1 Testing, Estimation, Risk
In the estimation problem, we are given a family of measures and we want to estimate an unknown parameter for the measure from which we observe samples. Let \(\mathcal X\) be the measurable space on which the measures are defined. The measure family is described by a kernel \(P : \Theta \rightsquigarrow \mathcal X\). We write \(P_\theta \) for \(P(\theta )\). In parametric problems, \(\Theta \) is a low-dimensional space. In nonparametric problems \(\Theta \) is large, for example \(\Theta = \mathcal M (\mathcal X)\) or \(\Theta = \mathcal P(\mathcal X)\).
The goal of the estimation task is to find, given the observation of samples of \(P_\theta \) for an unknown \(\theta \), the value of a function \(y : \Theta \to \mathcal Y\) , which maps the parameter \(\theta \) to the quantity we are interested in. For example, \(y(\theta )\) might be the expected value of the distribution \(P_\theta \).

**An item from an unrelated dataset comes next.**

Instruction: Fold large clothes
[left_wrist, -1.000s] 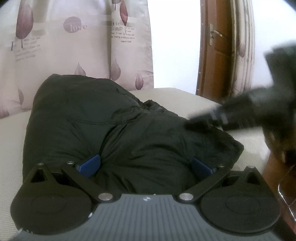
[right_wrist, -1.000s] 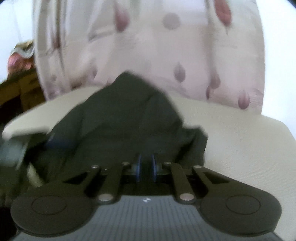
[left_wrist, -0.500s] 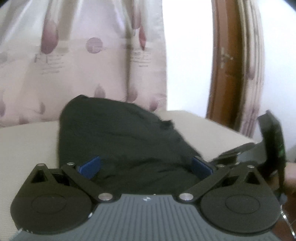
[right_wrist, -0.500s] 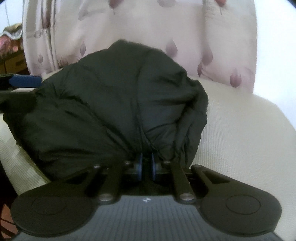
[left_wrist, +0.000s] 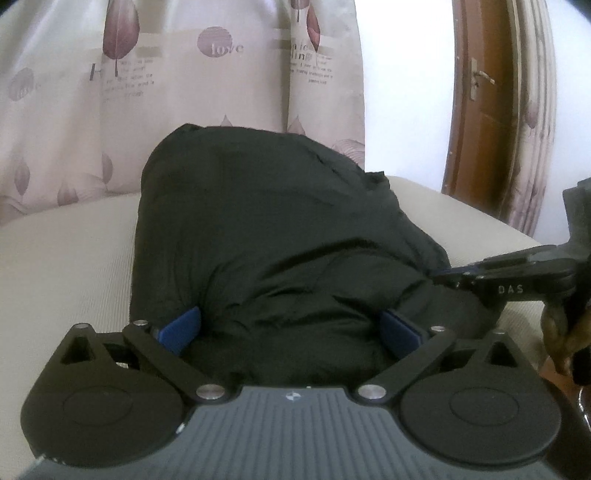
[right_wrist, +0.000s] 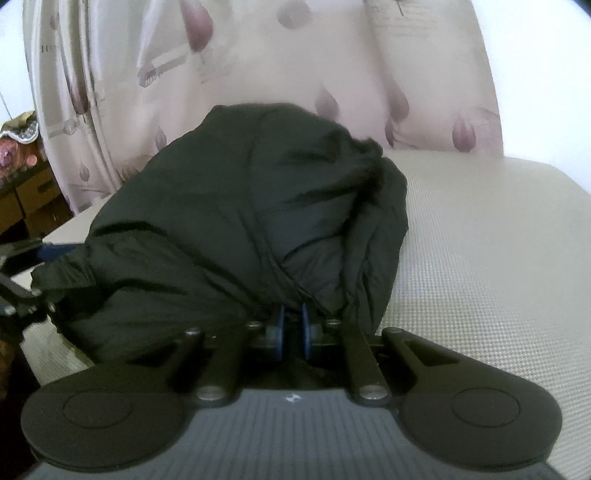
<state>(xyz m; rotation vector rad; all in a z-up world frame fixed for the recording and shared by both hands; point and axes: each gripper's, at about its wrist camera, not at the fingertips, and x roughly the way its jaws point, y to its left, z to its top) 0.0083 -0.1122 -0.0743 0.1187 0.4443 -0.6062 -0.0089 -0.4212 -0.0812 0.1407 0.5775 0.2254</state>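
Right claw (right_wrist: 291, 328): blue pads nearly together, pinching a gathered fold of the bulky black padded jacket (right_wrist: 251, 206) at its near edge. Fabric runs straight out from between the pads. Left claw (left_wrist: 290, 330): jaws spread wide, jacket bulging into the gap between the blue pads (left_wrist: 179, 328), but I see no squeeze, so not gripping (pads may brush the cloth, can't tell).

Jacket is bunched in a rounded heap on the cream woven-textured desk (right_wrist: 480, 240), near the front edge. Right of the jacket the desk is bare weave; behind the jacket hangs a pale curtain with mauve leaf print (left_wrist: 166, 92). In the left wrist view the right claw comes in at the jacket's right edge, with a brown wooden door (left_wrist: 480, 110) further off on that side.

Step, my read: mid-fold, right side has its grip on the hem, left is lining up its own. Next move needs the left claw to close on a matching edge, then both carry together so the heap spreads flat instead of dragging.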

An estimator is a Markov kernel \(\hat{y} : \mathcal X \rightsquigarrow \mathcal Z\), where most often \(\mathcal Z = \mathcal Y\). Note that, while \(y\) is a function of a parameter in \(\Theta \), \(\hat{y}\) has domain \(\mathcal X\) as the estimation is done based on a sample of the measure, while the measure itself and its parameter remain unknown. In general this is a randomized estimator, but often deterministic estimators (corresponding to deterministic kernels) are enough to attain optimal performance. The quality of the estimation is quantified by a loss \(\ell ' : \mathcal Y \times \mathcal Z \to \mathbb {R}_{+, \infty }\). We write \(\ell \) for a loss on \(\mathcal Y \times \mathcal Y\) and \(\ell '\) in the heterogeneous case.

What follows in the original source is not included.